### ABOUT THIS TASK:
Could you write out the lines below exactly, beginning with the first and finishing with the one that contains "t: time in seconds"?

Entries taken from a collection:
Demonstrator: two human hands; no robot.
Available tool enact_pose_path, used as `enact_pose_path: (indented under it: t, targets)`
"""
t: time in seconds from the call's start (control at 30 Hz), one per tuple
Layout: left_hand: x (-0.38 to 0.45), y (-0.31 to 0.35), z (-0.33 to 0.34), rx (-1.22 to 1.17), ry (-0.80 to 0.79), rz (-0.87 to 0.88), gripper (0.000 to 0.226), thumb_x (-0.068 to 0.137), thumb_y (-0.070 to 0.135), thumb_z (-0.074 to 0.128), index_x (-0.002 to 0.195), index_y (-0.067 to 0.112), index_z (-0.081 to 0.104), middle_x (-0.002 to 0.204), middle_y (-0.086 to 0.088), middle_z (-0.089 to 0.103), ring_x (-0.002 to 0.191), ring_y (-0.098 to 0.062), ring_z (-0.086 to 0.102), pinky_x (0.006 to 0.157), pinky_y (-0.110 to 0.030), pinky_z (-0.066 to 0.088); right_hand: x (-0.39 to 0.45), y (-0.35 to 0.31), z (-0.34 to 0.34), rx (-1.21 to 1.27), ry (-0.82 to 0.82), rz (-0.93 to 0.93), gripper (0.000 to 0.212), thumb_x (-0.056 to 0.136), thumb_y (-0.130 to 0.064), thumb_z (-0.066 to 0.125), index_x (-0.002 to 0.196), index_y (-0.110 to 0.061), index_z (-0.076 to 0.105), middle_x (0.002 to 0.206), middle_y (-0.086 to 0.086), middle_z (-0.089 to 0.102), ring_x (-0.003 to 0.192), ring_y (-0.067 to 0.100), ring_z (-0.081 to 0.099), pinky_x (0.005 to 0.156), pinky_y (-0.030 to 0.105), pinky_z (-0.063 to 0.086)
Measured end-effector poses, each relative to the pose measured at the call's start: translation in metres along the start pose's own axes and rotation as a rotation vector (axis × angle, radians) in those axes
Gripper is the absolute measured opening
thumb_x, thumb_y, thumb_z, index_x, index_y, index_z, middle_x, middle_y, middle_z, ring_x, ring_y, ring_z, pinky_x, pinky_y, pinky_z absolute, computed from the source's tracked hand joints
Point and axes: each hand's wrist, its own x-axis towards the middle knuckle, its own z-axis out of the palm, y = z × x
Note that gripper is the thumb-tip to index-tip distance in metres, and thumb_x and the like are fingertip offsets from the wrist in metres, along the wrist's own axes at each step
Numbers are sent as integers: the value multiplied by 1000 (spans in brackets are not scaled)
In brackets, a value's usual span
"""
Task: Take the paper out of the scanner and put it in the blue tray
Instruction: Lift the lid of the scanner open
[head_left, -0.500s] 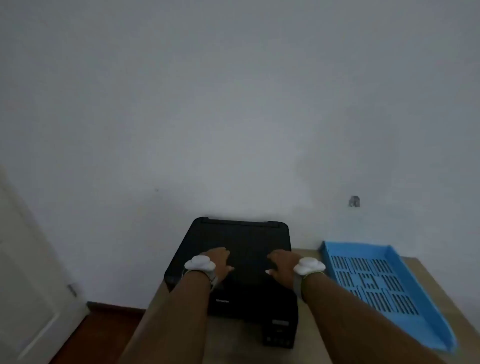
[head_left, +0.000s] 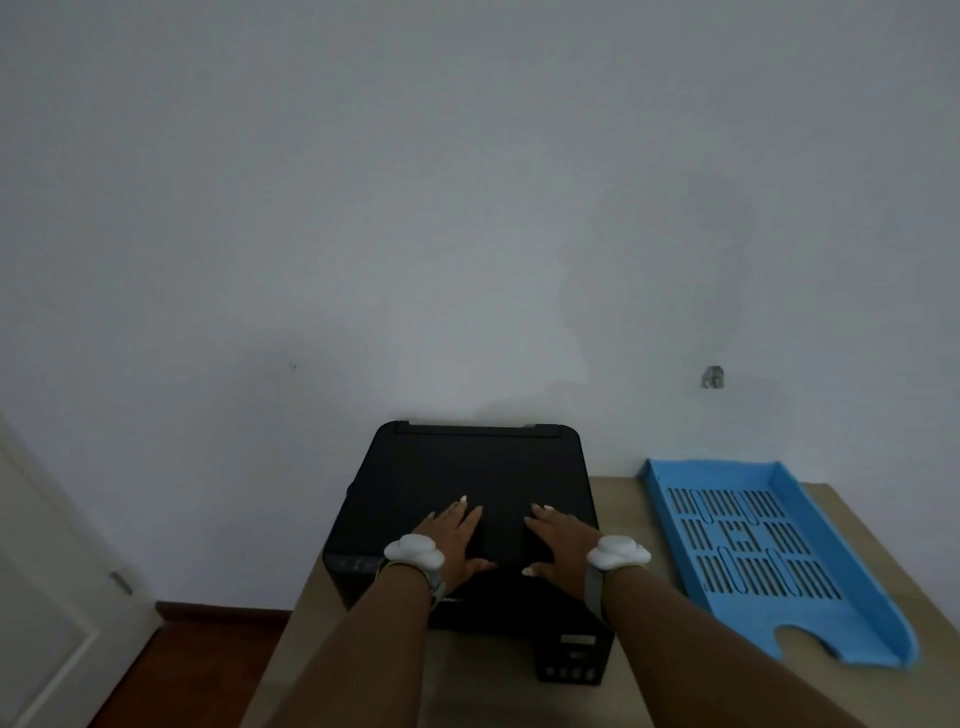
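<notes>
Two hands are lying flat, fingers spread and grasping nothing, on the closed lid of the black scanner (head_left: 467, 525): the left hand (head_left: 457, 538) and the right hand (head_left: 558, 545) are sitting side by side near the lid's front edge. No paper is showing; presumably it is lying under the lid, directly beneath both palms. The lid's hinge seems to be running along the edge beyond the fingertips, so lifting would mean raising the near edge. The blue tray (head_left: 878, 597) is resting on the desk (head_left: 618, 499) well to the right of the right hand, the nearer one, its long axis running away from the person. Dim light is hiding the lid's seam.
</notes>
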Motion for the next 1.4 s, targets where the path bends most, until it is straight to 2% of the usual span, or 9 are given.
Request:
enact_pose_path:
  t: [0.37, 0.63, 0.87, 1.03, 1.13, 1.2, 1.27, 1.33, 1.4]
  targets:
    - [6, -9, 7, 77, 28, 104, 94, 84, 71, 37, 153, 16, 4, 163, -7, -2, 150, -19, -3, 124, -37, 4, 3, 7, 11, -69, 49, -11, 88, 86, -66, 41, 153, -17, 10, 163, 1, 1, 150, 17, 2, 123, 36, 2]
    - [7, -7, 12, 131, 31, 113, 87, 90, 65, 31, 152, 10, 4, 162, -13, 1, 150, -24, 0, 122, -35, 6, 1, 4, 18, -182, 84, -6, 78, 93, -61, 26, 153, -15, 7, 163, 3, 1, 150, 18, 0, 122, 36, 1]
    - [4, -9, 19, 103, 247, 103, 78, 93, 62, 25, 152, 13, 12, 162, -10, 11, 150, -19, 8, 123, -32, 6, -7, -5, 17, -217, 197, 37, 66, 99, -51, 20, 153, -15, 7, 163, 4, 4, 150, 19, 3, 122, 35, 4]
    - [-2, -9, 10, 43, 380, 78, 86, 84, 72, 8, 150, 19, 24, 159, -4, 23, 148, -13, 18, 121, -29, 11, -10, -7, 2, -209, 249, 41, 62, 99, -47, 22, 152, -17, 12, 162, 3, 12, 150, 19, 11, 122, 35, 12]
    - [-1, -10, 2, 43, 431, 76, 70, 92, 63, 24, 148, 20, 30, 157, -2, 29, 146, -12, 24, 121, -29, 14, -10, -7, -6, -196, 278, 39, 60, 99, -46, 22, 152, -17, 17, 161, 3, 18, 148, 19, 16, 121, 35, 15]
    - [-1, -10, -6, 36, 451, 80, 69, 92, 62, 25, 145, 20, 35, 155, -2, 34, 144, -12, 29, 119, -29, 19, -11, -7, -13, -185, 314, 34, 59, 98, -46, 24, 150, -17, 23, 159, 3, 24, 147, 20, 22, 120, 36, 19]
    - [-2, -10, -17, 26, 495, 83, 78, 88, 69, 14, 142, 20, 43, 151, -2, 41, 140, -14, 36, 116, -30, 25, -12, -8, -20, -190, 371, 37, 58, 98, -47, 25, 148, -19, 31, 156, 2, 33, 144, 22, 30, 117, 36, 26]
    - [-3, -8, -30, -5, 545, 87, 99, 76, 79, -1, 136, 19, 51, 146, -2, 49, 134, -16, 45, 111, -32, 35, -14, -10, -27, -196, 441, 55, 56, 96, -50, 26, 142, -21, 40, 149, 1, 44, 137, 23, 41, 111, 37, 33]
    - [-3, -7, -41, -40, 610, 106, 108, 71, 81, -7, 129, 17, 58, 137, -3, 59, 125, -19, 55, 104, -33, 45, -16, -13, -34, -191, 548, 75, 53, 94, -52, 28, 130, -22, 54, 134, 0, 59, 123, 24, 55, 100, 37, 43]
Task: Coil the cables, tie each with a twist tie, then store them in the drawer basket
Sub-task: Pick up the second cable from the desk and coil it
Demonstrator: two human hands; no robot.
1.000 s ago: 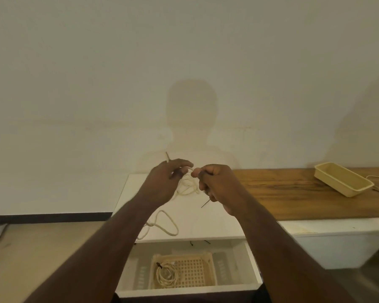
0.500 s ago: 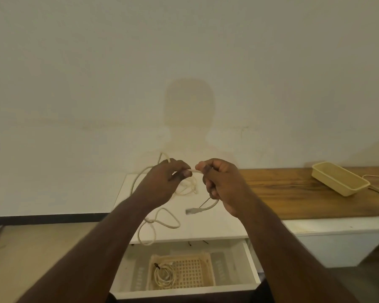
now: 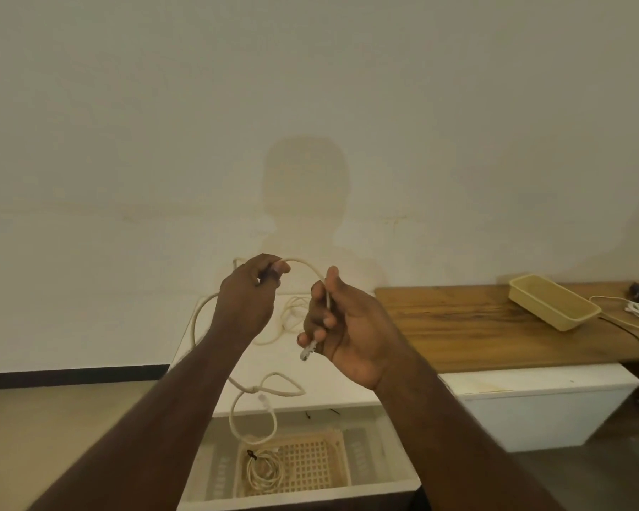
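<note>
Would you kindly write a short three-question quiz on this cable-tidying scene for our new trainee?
1. True or false: the drawer basket already holds a tied coil.
2. Which hand has the cable's plug end below its fingers?
3. The yellow tray sits on: A) the white cabinet, B) the wooden counter, C) the floor.

Key: 1 true; 2 the right hand, while the left hand grips further along the cable; 3 B.
</note>
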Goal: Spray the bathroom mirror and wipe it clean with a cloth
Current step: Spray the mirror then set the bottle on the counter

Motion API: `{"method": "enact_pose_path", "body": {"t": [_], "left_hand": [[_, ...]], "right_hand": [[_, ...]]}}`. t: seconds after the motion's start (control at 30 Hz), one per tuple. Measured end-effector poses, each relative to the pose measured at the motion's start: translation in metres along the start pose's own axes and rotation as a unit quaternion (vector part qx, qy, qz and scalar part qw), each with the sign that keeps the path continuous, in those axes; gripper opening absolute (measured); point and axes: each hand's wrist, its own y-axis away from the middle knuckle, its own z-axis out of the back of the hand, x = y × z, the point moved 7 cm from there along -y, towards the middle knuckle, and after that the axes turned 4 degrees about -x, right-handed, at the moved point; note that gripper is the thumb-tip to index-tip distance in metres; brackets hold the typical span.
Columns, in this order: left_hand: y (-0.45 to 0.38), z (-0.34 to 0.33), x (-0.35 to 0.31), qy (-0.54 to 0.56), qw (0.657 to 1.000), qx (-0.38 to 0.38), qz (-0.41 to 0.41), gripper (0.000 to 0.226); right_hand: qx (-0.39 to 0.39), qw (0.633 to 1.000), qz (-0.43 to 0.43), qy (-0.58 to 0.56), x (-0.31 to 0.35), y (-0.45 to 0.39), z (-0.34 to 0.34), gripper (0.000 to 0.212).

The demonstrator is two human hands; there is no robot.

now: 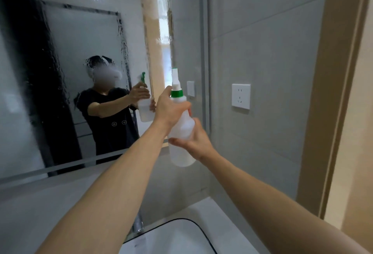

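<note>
Presently, the spray bottle (182, 132) was gripped at its neck by the left hand (169, 109) and round its body by the right hand (196, 139), facing the wet mirror (70, 52).

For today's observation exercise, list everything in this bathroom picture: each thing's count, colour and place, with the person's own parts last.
mirror: one, wet with streaks, on the wall at left
bottle: one, white with green collar, held up at centre
socket: one, white, on the grey tiled wall right of the bottle
switch: one, pale, on the wall behind the bottle
sink: one, white with dark rim, bottom centre
tap: one, silver, behind the sink
left hand: grips the bottle's neck
right hand: holds the bottle's body
</note>
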Motion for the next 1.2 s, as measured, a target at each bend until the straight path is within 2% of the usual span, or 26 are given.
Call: {"method": "enact_pose_path", "body": {"t": [0.27,0.53,0.73,0.87,1.07,1.2], "left_hand": [[0.008,-0.032,0.015,0.017,0.999,0.028,0.020,0.042],[0.033,-0.052,0.058,0.026,0.997,0.036,0.063,0.042],[0.054,-0.052,0.081,0.013,0.997,0.023,0.067,0.034],[0.066,-0.048,0.102,0.006,0.996,0.006,0.089,0.035],[0.083,-0.049,0.125,0.002,0.995,0.026,0.101,0.040],[0.096,-0.043,0.140,0.001,0.993,0.022,0.120,0.040]], "right_hand": [[-0.018,1.000,-0.023,-0.002,-0.029,0.007,0.020,0.080],[-0.001,0.997,-0.074,-0.003,-0.073,0.031,0.023,0.071],[0.010,0.996,-0.093,-0.003,-0.097,0.049,0.016,0.078],[0.018,0.994,-0.109,-0.005,-0.113,0.060,0.009,0.075],[0.029,0.992,-0.120,-0.007,-0.130,0.080,-0.004,0.094],[0.049,0.989,-0.137,0.004,-0.142,0.091,-0.010,0.087]]}}
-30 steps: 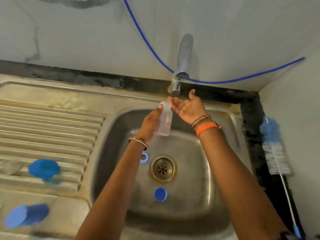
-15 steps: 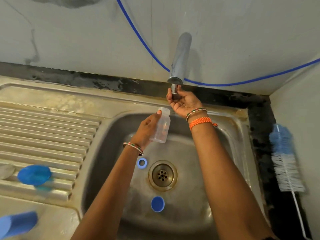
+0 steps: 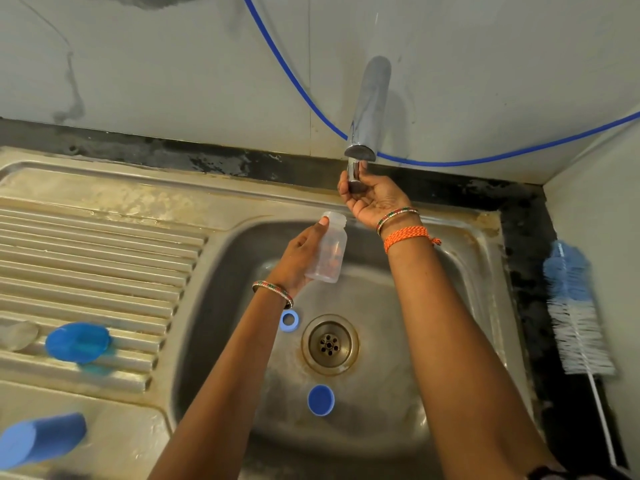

### SOLUTION FOR THIS PROBLEM:
Demonstrator: two human hands; no robot.
Available tool enact_pose_path, used as `enact_pose_path: (indented under it: t, targets)`
"""
t: time in seconds from the call's start (control at 30 Hz), one per tuple

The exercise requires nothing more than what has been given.